De nouvelles innovations technologiques ciblant l’endométriose sont financées via sources privées. En 2020, la santé des femmes est enfin apparue comme l’un des domaines d’investissement les plus prometteurs. Ces comprendre (liste non exhaustive en aucun cas) des sociétés de diagnostic telles que NextGen Jane, qui soulevé une série A de 9 millions de dollars en avril 2021 pour son «tampon intelligent» et DotLab, une startup de test d’endométriose non invasive, qui soulevé 10 millions de dollars d’investisseurs en juillet dernier. Parmi les autres avancées notables, citons l’application de recherche-étude Chercher qui suit l’endométriose, et Gynique, une entreprise spécialisée dans les traitements à base de cannabis pour les problèmes gynécologiques.

La complexité de l’endométriose est telle que toute startup de biotechnologie peut avoir du mal à faire cavalier seul. Une approche pour résoudre ce problème est la collaboration. Deux sociétés, Polaris Quantum Biotech et Auransa, se sont associées pour relever le défi de l’endométriose et d’autres maladies spécifiques aux femmes.

À l’aide de données, d’algorithmes et de l’informatique quantique, cette collaboration entre deux sociétés d’IA dirigées par des femmes intègre la compréhension de la biologie des maladies à la chimie. De plus, ils ne s’arrêtent pas in silico ; cette collaboration vise plutôt à apporter des thérapies aux patients.
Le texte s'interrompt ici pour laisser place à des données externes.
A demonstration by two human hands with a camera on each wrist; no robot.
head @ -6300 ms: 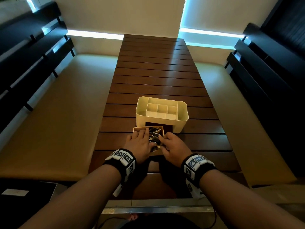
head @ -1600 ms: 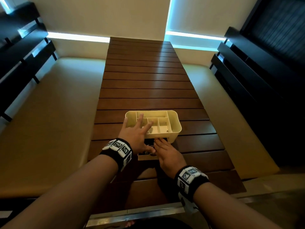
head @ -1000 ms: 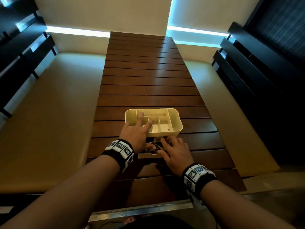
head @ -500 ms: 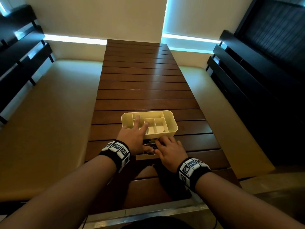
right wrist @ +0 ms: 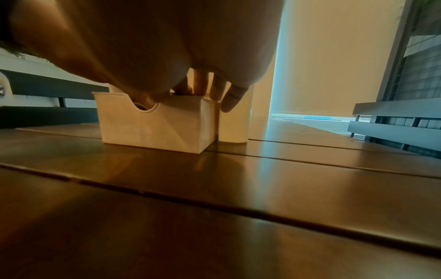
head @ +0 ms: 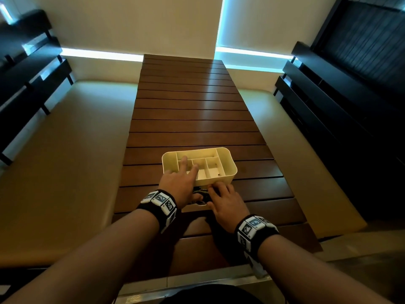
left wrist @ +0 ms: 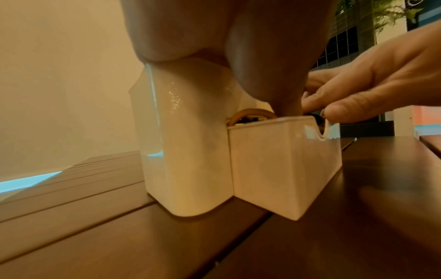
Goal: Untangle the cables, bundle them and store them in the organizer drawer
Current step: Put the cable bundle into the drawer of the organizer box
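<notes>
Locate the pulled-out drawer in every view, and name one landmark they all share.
Head: drawer low centre, mostly hidden between the hands.
Left wrist: drawer centre-right, notched front toward the right.
Right wrist: drawer left of centre, notch facing the camera.
Shared landmark: the cream organizer behind it.

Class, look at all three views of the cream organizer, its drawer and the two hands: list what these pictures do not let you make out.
- Cables in the drawer: head view, both hands cover most; number and bundling unclear.
- Left hand: left wrist view, palm fills the top; its fingers are hidden.
- Right hand: right wrist view, palm hides its fingers' contact inside the drawer.
- Organizer front opening: covered by hands, head view.
</notes>
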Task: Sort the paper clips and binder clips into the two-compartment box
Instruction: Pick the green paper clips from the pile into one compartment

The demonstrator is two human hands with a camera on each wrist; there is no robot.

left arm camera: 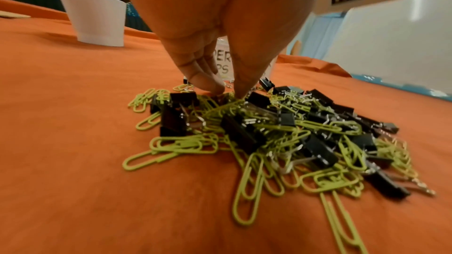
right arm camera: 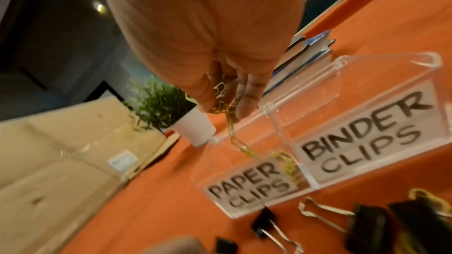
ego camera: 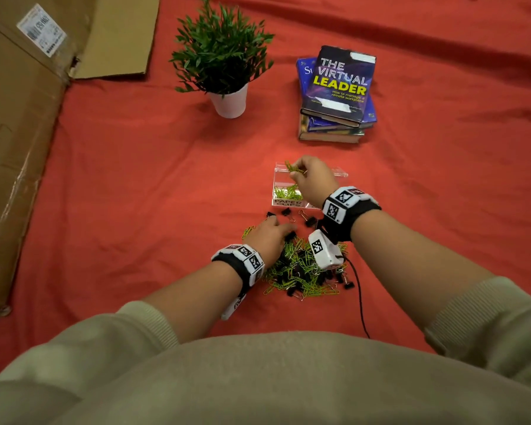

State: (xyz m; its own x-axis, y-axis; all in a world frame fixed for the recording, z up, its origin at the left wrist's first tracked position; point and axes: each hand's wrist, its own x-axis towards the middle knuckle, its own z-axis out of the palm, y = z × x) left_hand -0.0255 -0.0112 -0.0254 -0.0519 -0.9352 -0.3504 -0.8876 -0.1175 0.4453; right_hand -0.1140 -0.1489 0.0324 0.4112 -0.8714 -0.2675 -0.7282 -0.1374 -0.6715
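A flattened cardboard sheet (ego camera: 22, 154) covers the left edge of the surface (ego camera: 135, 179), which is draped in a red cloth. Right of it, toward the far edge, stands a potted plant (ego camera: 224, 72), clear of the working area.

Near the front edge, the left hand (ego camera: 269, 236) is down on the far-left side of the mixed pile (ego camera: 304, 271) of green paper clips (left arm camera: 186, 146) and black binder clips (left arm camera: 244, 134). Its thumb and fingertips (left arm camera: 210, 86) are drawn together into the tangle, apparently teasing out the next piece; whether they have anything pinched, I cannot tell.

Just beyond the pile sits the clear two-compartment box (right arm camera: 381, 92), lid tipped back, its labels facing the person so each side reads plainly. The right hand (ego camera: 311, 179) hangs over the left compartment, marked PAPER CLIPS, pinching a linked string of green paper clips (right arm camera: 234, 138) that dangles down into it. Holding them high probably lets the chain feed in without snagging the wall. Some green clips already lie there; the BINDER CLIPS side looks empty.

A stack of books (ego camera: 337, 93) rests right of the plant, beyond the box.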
De nouveaux partenariats peuvent avoir un impact majeur sur la vitesse à laquelle un domaine comme la santé des femmes peut progresser. Sans de tels efforts concertés, les maladies centrées sur les femmes telles que l’endométriose, le cancer du sein triple négatif et le cancer de l’ovaire, pour n’en nommer que quelques-unes, peuvent rester négligées et entraîner des traitements indispensables qui ne se rendent pas rapidement dans les cliniques.

L’utilisation de technologies de pointe sur les maladies féminines complexes permettra au domaine d’avancer beaucoup plus rapidement et peut mettre des candidats-médicaments dans les cliniques en quelques années, en particulier avec l’aide de groupes de défense des patients, d’organismes de recherche, de médecins et d’autres des approches de financement prêtes à l’emploi telles que le financement participatif auprès des patients eux-mêmes.

Nous pensons que s’attaquer au marché de la santé des femmes est une solution gagnant-gagnant pour les patients ainsi que du point de vue commercial, car le marché mondial des médicaments contre l’endométriose devrait à lui seul atteindre 2,2 milliards de dollars dans les six prochaines années.